PROVIDED MATERIAL: Begin

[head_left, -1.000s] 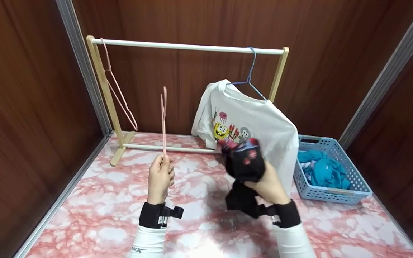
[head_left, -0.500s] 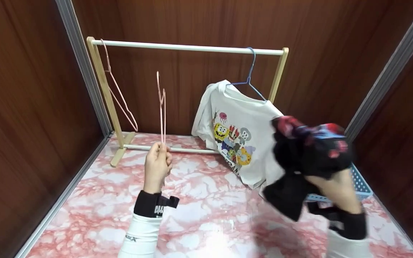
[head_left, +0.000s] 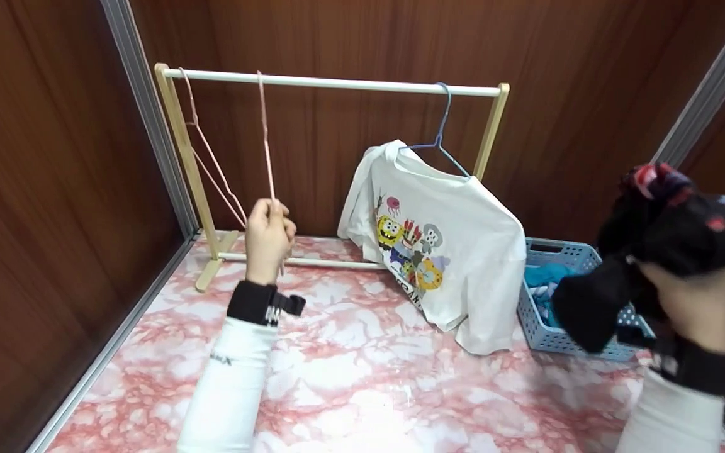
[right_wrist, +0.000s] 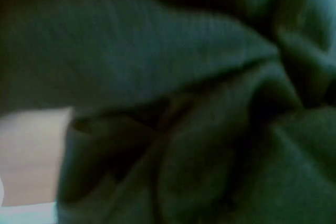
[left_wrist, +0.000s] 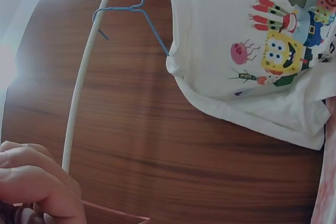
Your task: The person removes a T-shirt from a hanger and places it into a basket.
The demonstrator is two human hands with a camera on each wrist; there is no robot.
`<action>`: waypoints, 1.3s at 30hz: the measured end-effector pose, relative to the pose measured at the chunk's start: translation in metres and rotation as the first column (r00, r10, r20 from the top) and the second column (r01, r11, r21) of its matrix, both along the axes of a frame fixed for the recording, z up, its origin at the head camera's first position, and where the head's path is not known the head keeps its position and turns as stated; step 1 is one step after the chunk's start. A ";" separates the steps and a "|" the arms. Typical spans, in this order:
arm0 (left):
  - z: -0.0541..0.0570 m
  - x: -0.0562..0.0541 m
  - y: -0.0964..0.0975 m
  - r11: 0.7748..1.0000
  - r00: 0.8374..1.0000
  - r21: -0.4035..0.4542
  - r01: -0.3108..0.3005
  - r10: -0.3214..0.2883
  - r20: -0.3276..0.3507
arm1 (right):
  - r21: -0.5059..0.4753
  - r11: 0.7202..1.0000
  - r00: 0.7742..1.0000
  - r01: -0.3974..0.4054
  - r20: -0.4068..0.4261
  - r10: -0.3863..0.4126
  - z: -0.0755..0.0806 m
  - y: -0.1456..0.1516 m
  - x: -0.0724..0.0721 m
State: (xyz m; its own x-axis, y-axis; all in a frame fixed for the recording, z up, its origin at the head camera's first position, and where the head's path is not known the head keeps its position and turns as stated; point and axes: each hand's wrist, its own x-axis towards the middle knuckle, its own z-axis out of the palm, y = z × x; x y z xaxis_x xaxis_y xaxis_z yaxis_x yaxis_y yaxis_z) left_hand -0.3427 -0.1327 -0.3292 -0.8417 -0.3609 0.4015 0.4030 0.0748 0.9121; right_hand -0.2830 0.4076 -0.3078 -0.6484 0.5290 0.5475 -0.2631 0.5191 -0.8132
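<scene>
My left hand (head_left: pixel 268 236) grips a pink clothes hanger (head_left: pixel 267 151) seen nearly edge-on. Its hook overlaps the rack's white rail (head_left: pixel 350 82) in the head view. Curled fingers (left_wrist: pixel 42 182) show at the lower left of the left wrist view. At the far right, my right hand (head_left: pixel 696 299) holds a bunched black garment (head_left: pixel 671 233) with red and blue print, in front of the basket's right side. Dark folds of this cloth (right_wrist: pixel 173 77) fill the right wrist view and hide the fingers there.
A second pink hanger (head_left: pixel 208 148) hangs at the rail's left end. Toward the right, a white printed shirt (head_left: pixel 457 233) hangs on a blue hanger (head_left: pixel 439 135). Beside it a blue basket (head_left: pixel 542 336) holds teal clothing (head_left: pixel 548 275). Wooden walls enclose the marbled tabletop (head_left: pixel 337 352).
My left hand has raised the pink hanger up to the rail, moving slightly left. My right hand has carried the bunched black garment far to the right, from in front of the shirt.
</scene>
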 end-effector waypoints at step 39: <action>0.035 -0.074 -0.073 0.992 0.927 0.044 -0.118 0.094 0.362 | 0.403 0.732 0.599 -0.550 0.801 0.009 -0.135 0.038 -0.138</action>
State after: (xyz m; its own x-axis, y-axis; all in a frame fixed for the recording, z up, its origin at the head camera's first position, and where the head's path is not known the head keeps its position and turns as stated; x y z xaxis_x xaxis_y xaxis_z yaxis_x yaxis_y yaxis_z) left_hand -0.4165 -0.2060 -0.2943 -0.8806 -0.4709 0.0533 0.0412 0.0359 0.9985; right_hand -0.4213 0.4454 -0.4424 -0.9980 0.0083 -0.0633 0.0307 0.9318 -0.3616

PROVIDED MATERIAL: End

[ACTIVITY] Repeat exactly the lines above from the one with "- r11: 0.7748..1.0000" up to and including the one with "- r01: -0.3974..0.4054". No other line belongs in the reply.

[EXPECTED OUTPUT]
  - r11: 0.7748..1.0000
  - r00: 0.8374..1.0000
  - r21: -0.4035..0.4542
  - r01: -0.3108..0.3005
  - r10: -0.3214..0.2883
  - r20: -0.3276..0.3507
arm1 (right):
  - r21: -0.5059..0.4753
  - r11: 0.7202..1.0000
  - r00: 0.7742..1.0000
  - r01: -0.3974..0.4054

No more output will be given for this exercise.